Two years ago, in the orange groves of the Minas Gerais municipality of Comendador Gomes, a few kilometers from the border with São Paulo, a strange disease that seemed like a heart attack was identified for the first time. In a matter of months, sometimes in just a week, the leaves of the trees that have been hit by the unknown malady would lose their color, and the plants would die, deprived of nutrients and water – probably as a result of the generalized clogging up of the system (the phloem) that takes the sap produced from the canopy to the roots. With luck, the moribund tree would still provide one crop of oranges, the juice of which is not affected by the ailment, but the demise of the plant would be just a question of time. Not much time. Due to its fulminating effect, the new threat was baptized as citrus sudden death (CSD) and was rapidly promoted to the condition of today’s number one enemy of citriculture.

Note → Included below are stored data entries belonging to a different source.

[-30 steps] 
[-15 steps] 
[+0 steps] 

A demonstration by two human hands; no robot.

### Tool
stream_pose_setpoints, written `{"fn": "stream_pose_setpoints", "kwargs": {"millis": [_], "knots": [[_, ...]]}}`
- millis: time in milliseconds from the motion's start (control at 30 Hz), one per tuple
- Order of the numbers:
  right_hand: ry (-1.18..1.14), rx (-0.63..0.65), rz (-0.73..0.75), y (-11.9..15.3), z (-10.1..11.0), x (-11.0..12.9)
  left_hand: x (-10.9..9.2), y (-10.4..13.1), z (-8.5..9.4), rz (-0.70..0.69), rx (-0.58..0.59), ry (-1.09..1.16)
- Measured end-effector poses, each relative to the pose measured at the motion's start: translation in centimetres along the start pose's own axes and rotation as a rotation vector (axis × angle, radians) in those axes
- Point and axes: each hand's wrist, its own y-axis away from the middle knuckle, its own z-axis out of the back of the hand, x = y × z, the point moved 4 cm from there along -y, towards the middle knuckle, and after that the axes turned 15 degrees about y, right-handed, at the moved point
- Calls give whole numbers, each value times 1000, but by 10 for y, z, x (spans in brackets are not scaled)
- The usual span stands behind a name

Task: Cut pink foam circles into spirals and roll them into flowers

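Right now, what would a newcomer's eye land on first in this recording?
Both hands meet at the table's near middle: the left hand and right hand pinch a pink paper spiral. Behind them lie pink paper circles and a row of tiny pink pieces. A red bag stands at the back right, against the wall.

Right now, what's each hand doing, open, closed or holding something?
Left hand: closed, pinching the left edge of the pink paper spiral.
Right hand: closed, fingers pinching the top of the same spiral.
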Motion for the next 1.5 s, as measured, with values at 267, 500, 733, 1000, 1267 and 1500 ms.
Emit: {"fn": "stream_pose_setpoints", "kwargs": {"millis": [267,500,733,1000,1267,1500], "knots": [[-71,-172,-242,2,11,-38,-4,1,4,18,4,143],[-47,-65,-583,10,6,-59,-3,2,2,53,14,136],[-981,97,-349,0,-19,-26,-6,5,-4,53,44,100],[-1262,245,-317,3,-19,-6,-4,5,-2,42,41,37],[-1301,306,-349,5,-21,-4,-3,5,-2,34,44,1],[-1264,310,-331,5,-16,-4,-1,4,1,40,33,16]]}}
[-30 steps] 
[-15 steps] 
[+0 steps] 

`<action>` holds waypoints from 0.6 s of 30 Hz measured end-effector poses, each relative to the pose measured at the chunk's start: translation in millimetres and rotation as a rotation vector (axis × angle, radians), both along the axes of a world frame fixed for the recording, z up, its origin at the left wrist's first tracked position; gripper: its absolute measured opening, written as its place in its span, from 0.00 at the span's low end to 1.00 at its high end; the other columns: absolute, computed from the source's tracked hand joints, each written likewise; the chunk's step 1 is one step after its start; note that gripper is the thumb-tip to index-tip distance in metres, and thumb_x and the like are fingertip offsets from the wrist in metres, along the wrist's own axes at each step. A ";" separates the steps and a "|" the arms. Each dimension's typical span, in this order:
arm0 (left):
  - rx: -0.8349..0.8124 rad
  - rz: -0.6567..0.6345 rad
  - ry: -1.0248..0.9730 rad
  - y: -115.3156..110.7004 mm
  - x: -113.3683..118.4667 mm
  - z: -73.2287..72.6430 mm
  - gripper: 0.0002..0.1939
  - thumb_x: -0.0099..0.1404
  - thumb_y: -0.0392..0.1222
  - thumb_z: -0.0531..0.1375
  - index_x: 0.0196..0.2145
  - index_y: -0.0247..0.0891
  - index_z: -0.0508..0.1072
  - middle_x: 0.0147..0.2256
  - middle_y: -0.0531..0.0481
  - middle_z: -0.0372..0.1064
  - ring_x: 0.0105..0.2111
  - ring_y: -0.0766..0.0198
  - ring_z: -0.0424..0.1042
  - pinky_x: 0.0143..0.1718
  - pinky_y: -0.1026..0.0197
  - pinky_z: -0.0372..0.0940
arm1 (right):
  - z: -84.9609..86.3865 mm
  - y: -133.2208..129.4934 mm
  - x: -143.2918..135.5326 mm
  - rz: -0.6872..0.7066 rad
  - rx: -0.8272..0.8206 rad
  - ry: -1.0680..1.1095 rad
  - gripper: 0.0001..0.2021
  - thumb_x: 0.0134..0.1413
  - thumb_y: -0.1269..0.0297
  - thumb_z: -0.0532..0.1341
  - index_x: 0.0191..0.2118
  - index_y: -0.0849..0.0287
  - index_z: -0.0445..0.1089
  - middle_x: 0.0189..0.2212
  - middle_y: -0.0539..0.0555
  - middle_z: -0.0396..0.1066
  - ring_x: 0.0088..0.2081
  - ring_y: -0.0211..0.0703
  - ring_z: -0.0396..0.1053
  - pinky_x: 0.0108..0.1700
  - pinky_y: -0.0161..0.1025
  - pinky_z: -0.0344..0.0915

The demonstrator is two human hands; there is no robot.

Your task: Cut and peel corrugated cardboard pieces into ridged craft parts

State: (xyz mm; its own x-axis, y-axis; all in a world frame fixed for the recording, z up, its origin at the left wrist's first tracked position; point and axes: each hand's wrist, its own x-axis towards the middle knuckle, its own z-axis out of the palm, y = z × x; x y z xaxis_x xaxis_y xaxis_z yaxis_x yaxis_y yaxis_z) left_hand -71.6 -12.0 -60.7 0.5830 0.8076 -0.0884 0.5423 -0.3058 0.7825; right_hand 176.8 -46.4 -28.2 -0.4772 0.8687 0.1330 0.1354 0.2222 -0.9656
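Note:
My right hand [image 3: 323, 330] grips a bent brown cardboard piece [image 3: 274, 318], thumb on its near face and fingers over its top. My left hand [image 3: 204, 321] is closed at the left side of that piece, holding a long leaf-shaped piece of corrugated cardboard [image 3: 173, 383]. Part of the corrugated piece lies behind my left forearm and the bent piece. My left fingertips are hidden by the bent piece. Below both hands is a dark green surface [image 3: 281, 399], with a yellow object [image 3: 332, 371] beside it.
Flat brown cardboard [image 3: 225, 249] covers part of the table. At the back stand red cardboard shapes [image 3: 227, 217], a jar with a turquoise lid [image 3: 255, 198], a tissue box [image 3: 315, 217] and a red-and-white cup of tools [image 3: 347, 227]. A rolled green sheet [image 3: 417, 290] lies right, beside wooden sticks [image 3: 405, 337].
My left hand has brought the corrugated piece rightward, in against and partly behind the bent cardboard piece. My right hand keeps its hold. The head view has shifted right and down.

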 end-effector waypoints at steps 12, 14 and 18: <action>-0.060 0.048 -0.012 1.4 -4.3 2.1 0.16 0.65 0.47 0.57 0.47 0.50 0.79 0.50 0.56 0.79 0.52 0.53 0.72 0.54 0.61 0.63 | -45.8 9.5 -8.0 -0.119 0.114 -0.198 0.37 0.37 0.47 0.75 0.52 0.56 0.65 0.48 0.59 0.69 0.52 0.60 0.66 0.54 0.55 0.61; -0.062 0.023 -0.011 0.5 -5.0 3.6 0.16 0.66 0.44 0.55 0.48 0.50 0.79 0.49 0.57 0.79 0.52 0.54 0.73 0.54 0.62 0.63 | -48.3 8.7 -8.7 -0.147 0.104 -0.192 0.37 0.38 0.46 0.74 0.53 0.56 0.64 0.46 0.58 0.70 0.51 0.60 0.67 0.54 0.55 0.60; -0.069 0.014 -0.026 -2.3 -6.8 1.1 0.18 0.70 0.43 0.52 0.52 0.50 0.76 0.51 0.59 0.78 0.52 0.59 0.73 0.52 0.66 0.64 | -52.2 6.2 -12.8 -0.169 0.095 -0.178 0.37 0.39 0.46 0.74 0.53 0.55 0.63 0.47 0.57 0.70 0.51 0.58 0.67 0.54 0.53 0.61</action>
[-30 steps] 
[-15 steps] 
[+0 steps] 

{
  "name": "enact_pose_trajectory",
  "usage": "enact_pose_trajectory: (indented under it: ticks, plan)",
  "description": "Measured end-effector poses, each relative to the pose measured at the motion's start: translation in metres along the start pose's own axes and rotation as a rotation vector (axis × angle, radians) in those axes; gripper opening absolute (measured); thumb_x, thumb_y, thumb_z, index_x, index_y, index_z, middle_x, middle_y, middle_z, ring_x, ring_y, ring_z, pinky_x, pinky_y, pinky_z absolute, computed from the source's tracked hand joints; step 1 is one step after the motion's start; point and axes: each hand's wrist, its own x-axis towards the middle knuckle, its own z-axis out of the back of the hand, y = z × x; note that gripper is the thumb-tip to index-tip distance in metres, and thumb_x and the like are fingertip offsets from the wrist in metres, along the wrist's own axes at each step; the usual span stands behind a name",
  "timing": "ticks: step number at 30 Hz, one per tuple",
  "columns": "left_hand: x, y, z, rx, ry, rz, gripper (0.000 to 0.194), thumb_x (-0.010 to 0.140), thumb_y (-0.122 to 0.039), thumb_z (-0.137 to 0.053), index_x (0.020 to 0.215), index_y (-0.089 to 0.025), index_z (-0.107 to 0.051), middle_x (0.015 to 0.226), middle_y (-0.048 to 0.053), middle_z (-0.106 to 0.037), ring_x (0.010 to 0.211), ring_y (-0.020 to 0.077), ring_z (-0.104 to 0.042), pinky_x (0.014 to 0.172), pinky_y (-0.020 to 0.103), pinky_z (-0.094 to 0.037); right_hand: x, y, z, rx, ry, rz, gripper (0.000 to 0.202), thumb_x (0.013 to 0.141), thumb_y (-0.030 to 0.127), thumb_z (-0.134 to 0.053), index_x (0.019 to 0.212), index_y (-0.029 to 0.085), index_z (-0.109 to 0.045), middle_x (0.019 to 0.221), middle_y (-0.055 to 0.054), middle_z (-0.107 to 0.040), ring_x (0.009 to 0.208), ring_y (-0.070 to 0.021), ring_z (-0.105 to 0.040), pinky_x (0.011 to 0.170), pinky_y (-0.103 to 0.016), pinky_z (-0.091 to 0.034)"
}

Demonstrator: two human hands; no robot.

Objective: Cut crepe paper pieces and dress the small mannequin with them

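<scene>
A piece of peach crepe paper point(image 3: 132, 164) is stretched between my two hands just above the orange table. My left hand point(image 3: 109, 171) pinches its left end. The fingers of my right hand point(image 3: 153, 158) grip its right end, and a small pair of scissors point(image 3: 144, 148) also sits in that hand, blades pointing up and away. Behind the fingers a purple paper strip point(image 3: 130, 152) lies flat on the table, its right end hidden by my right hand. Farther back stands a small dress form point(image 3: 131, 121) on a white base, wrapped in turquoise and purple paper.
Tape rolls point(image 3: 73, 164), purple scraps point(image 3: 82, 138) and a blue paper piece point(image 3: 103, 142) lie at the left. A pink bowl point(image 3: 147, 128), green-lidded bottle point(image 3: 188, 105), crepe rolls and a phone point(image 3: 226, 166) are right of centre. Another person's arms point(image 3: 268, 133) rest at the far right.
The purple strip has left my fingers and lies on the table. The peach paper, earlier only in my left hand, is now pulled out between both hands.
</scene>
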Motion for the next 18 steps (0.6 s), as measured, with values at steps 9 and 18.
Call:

Last month, the Ministry of Agriculture and the government of São Paulo, with the collaboration of the citrus fruit growers and research institutes, created a task force to try to hold back the advance of the disease, which has already hit 1 million orange trees from a dozen municipalities from the south of Minas Gerais and the far north of São Paulo, according to the most recent forecast carried out by the Sanitary Defense of the State and the Fund for Citrus Plant Protection (Fundecitrus), a private institution maintained by producers and juice industries. Over 90% of the confirmed cases of the disease are in the region of the Triangle of Minas Gerais (South of the State of Minas Gerais), apparently the cradle of this sudden death, where only 17 municipalities are dedicated to citriculture.
In São Paulo, the state that has 70% of the country’s orange groves, which are spread over more than 300 municipalities, the situation is less serious, for the time being. The presence of the ailment is restricted to the northernmost tip of the state, but it is on its way southwards at a speed estimated at from 30 to 40 kilometers a year. “Thirty percent of São Paulo’s citriculture lies within a distance of 100 kilometers from the outbreaks of the infection”, explains Ademerval Garcia, president of the Brazilian Association of Citrus Exporters (Abecitrus).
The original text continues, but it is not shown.